- The shared poster for Fourze the Movie and Go-Busters the Movie

Japanese name
- Kanji: 特命戦隊ゴーバスターズ THE MOVIE 東京エネタワーを守れ!
- Revised Hepburn: Tokumei Sentai Gōbasutāzu Za Mūbī Tōkyō Enetawā o Mamore!
- Directed by: Takayuki Shibasaki
- Written by: Yasuko Kobayashi
- Based on: Tokumei Sentai Go-Busters by Yasuko Kobayashi
- Produced by: Motoi Sasaki; Naomi Takebe; Koichi Yada; Akihiro Fukada;
- Starring: Katsuhiro Suzuki; Ryouma Baba; Arisa Komiya; Hiroya Matsumoto;
- Narrated by: Shoo Munakata
- Cinematography: Fumio Matsumura
- Music by: Megumi Ōhashi
- Production companies: TV Asahi; Toei Company; Toei Video; Toei Agency; Bandai;
- Distributed by: Toei Company
- Release date: August 4, 2012;
- Running time: 27 minutes
- Country: Japan
- Language: Japanese

= Tokumei Sentai Go-Busters the Movie: Protect the Tokyo Enetower! =

Tokumei Sentai Go-Busters the Movie: Protect the Tokyo Enetower! (特命戦隊ゴーバスターズ THE MOVIE 東京エネタワーを守れ!, Tokumei Sentai Gōbasutāzu Za Mūbī Tōkyō Enetawā o Mamore!) is the theatrical release for the 36th Super Sentai Series Tokumei Sentai Go-Busters. The film was released on August 4, 2012, double-billed with the Kamen Rider Fourze film Kamen Rider Fourze the Movie: Space, Here We Come!. Tokyo Tower's mascot character Noppon (ノッポン) will also make an appearance in the film.

==Plot==
Meeting Ryuji Iwasaki, Yoko Usami, and their Buddyroid partners, Hiromu Sakurada and Cheeda Nick join them in the maiden voyage of the FS-0O, an original Buster Machine, and its Buddyroid Ene-tan. But upon being altered to an Enetron disruption in the Akeisho District, where the Enetron regulation system Tokyo Enetower (東京エネタワー, Tōkyō Enetawā) is located, Hiromu takes control of the FS-0O to finds a group of Bulgers gathering water for the Metaloid Steamloid. The Go-Busters battle the Buglers with the Buddyroids covering the civilians before Steamloid shoots off a steam that corrodes the Buddyroids' bodies. As the Buddyroids are being tended to, learning of their enemy's ability that explained why no Valgass Megazord is being transported, the Go-Busters find that Tokyo Enetower is emitting transport energy. By then, Masato Jin arrives and points the team to an item on the tower that would teleport the surrounding area to Hyper Space for its Enetron Tanks once fully powered. With Masato unable to help as Beet J. Stag falls victim to Steamloid's steam, Ene-tan offers her aid to get the Go-Busters to Tokyo Enetower to defeat the Metaloid before deploying the Buster Machines.

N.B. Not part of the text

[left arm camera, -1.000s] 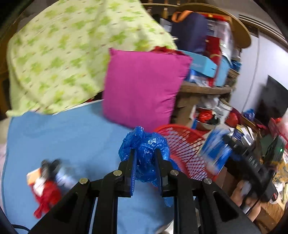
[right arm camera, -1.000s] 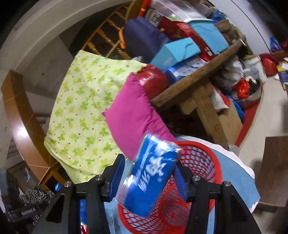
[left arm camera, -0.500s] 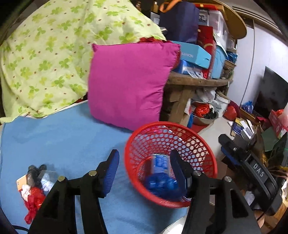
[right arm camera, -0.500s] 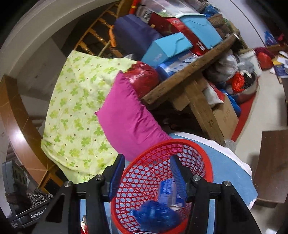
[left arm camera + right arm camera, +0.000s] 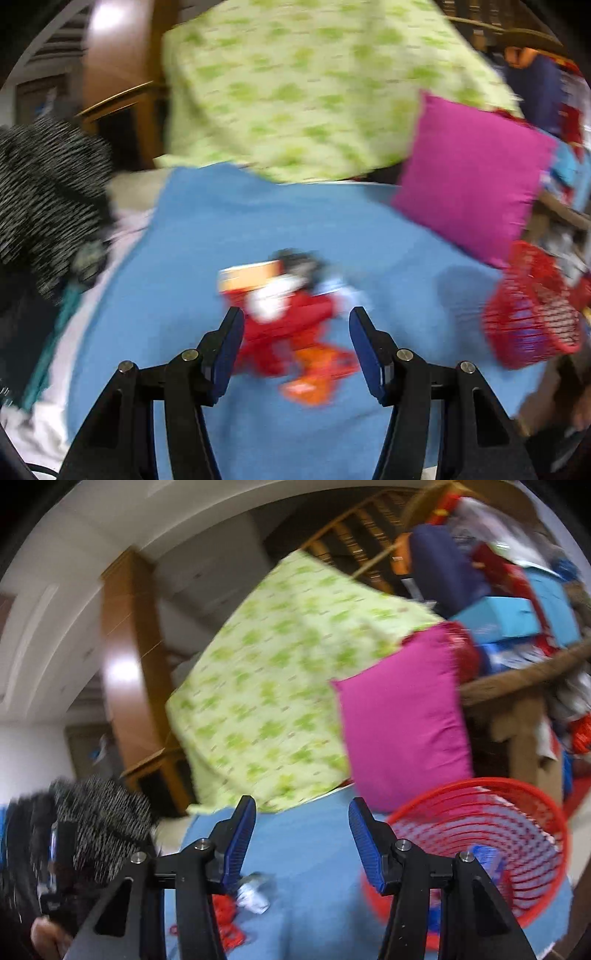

Though Enter states their futility against the legions of Buglers, Blue Buster purposely overheats to take out the Buglers so Red Buster and Yellow Buster can fight their way through with the former battling Steamloid and managing to plug the Metaloid's pipes. But when the Go-Busters' Weak Points take effect, they are nearly killed when the FS-0O comes to their aid to take the Go-Busters to safety. After having their wounds tended to, with Steamloid's mist fading so their Megazords can fight, the Go-Busters learn that Enter is using some of the Enetron amassed in the Tokyo Enetower to bring in the four Megazord archetypes and a fifth mysterious model. With three minutes left, the Go-Busters quickly destroy Steamloid with forty seconds left to get into their Buster Machines before the four Valgass Megazords arrive.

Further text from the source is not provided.